**YOUR ASSIGNMENT:** Leave the pictures out and quote every line from the start of the listing to the line with "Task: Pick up", inclusive.

**STUDY MATERIAL:**
*** Begin section ***

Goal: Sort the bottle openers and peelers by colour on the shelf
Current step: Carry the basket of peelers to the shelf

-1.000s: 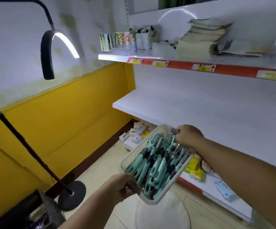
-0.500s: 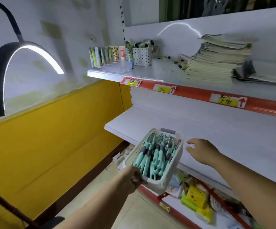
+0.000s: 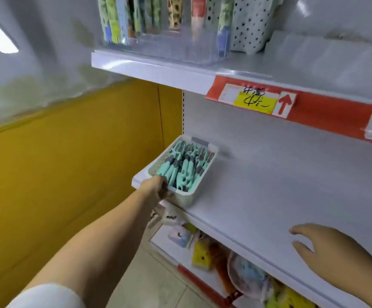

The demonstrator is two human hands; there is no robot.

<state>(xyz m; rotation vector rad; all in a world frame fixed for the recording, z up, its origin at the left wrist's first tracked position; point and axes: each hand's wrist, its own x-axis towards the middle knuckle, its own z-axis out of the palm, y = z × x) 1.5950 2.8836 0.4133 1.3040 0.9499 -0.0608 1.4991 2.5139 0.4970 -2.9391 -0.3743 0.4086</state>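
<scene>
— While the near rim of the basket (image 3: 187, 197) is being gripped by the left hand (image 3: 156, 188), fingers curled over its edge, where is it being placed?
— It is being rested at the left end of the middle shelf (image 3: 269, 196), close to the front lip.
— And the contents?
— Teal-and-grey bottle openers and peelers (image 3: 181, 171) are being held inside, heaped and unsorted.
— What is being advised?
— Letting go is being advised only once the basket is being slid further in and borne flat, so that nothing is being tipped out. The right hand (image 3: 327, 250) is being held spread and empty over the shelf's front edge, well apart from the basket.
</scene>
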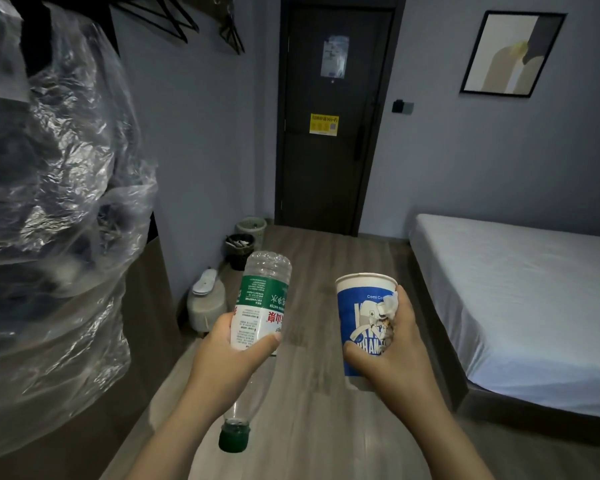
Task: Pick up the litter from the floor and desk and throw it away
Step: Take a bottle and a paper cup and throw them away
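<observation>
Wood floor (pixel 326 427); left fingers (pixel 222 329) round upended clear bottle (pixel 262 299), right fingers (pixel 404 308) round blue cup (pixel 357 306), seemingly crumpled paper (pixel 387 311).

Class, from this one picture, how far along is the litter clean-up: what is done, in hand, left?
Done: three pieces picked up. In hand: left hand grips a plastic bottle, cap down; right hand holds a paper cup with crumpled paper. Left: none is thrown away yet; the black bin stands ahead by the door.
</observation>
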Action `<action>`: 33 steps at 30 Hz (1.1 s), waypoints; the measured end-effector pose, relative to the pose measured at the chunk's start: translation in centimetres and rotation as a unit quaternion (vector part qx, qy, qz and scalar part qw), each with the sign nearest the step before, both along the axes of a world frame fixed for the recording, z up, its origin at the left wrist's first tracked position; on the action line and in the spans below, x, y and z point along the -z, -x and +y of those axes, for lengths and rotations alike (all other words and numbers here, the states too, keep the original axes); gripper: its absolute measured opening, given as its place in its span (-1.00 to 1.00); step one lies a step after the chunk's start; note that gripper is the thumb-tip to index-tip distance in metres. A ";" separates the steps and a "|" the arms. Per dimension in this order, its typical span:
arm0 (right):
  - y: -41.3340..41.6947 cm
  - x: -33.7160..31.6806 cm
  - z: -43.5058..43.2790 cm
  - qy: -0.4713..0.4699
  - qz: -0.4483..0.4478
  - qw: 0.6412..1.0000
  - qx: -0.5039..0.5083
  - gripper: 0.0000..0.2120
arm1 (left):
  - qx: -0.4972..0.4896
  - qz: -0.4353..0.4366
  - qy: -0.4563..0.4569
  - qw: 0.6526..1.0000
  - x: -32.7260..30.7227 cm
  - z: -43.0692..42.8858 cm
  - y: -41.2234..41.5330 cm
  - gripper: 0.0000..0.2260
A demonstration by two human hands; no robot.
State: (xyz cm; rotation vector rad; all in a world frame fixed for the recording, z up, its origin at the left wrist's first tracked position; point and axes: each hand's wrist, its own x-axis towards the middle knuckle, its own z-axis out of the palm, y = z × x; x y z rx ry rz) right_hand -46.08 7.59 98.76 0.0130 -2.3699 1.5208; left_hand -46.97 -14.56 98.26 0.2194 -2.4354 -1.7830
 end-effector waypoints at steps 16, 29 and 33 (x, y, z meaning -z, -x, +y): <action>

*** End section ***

**ANSWER:**
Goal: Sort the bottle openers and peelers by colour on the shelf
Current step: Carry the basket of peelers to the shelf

-1.000s: 
-0.500s: 
+0.000s: 

The demonstrator is two human hands; there is no robot.

<state>(xyz m; rotation vector rad; all in a world frame fixed for the recording, z up, its origin at the left wrist's first tracked position; point and axes: each hand's wrist, its own x-axis towards the middle knuckle, its own z-axis out of the palm, y = z × x) 1.5950 2.8836 0.4133 1.3040 0.9499 -0.0608 1.4991 2.5139 0.4970 -2.9391 -0.3743 0.4086</state>
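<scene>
— While the near rim of the basket (image 3: 187, 197) is being gripped by the left hand (image 3: 156, 188), fingers curled over its edge, where is it being placed?
— It is being rested at the left end of the middle shelf (image 3: 269, 196), close to the front lip.
— And the contents?
— Teal-and-grey bottle openers and peelers (image 3: 181, 171) are being held inside, heaped and unsorted.
— What is being advised?
— Letting go is being advised only once the basket is being slid further in and borne flat, so that nothing is being tipped out. The right hand (image 3: 327, 250) is being held spread and empty over the shelf's front edge, well apart from the basket.
</scene>
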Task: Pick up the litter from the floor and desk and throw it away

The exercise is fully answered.